Musk and Tesla have been sued repeatedly over employees’ claims that they were fired just before their shares vested, depriving them of compensation.




However, it appears that the current tranche of stock-based compensation for many Twitter employees, who were there before Musk took over, will get paid out after all.


According to employees at the company and internal communications viewed by CNBC, newly vesting shares are expected to be paid in the first half of November, starting as early as Nov. 4. Employees said they were reassured by managers that the company’s payroll department was working on processing their vested stock.

Tech companies are known for paying a high percentage of their compensation through stock awards, and Twitter has been notably reliant on equity payouts. In the first six months of 2022, Twitter recorded a stock-based compensation expense of $459.5 million, up from $289.1 million during the same period a year earlier. That’s close to 20% of Twitter’s revenue for the quarter.
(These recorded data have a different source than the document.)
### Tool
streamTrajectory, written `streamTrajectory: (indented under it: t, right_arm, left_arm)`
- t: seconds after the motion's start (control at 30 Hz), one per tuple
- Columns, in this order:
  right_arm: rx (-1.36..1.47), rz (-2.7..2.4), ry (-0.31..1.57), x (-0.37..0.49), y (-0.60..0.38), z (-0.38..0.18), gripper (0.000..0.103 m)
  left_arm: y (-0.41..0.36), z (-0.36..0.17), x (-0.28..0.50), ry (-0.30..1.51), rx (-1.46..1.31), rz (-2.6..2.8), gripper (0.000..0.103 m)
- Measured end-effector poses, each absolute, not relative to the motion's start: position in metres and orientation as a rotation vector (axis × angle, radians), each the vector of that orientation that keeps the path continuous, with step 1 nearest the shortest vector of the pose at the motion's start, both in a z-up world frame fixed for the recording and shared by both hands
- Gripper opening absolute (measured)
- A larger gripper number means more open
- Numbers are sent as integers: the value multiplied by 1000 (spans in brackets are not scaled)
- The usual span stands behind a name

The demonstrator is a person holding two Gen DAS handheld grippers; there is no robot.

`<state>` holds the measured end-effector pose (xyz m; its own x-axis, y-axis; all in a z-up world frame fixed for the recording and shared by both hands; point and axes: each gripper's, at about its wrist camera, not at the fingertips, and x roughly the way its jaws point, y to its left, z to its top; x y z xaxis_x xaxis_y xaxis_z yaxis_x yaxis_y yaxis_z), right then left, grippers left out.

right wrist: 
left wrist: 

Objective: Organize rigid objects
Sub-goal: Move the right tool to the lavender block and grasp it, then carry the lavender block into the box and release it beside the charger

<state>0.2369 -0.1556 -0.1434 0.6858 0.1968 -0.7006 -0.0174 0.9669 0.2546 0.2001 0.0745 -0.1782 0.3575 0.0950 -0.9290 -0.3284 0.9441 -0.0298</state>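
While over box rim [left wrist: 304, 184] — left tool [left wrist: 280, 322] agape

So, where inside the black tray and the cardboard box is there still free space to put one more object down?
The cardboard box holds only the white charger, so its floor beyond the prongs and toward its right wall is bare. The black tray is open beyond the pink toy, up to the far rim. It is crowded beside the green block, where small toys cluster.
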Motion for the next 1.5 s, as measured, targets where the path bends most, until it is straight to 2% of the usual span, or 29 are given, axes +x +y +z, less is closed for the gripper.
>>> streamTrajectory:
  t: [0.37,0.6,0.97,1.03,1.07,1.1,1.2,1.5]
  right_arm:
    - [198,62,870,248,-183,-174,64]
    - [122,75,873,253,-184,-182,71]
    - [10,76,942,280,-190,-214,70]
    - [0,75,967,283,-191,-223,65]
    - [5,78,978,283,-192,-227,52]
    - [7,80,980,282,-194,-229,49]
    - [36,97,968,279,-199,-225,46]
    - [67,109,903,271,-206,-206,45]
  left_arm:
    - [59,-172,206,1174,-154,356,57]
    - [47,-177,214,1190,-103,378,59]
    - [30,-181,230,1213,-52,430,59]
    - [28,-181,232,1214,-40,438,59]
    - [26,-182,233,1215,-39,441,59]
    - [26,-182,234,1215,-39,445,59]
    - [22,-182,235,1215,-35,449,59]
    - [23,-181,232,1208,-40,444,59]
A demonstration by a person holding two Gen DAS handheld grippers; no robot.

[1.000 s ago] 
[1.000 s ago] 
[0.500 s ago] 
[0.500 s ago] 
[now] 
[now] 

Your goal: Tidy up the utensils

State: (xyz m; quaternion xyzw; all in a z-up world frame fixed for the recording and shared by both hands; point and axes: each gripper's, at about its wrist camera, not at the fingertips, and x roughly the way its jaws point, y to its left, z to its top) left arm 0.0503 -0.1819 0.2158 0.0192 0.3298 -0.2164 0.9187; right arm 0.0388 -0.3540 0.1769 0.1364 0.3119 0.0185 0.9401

Musk has indicated many times in recent months that Twitter is overstaffed and that one of his first moves would be to make dramatic reductions. He’s already gotten rid of top executives, starting with the CEO, CFO, policy chief and other high-ranking leaders and their direct reports. Musk reportedly fired them “for cause,” potentially to avoid paying millions of dollars in so-called golden parachutes.

It’s not clear whether other executives and employees who were fired or who resigned after Musk bought the company will be compensated for shares about to vest. Twitter didn’t immediately respond to a request for comment.




Musk was scheduled to hold an all-hands meeting with Twitter employees on Nov. 2. The meeting was canceled unexpectedly, employees told CNBC.

The New York Times reported that layoffs at Twitter could take place before Nov. 1, a date when many employees were scheduled to receive stock grants.

Musk responded, “this is false,” in a tweet on Friday, though he didn’t provide any evidence or further details.

Twitter employees had some reason to be concerned about their equity, given the company is now in private hands, and because Musk has a history of apparently trying to avoid payouts.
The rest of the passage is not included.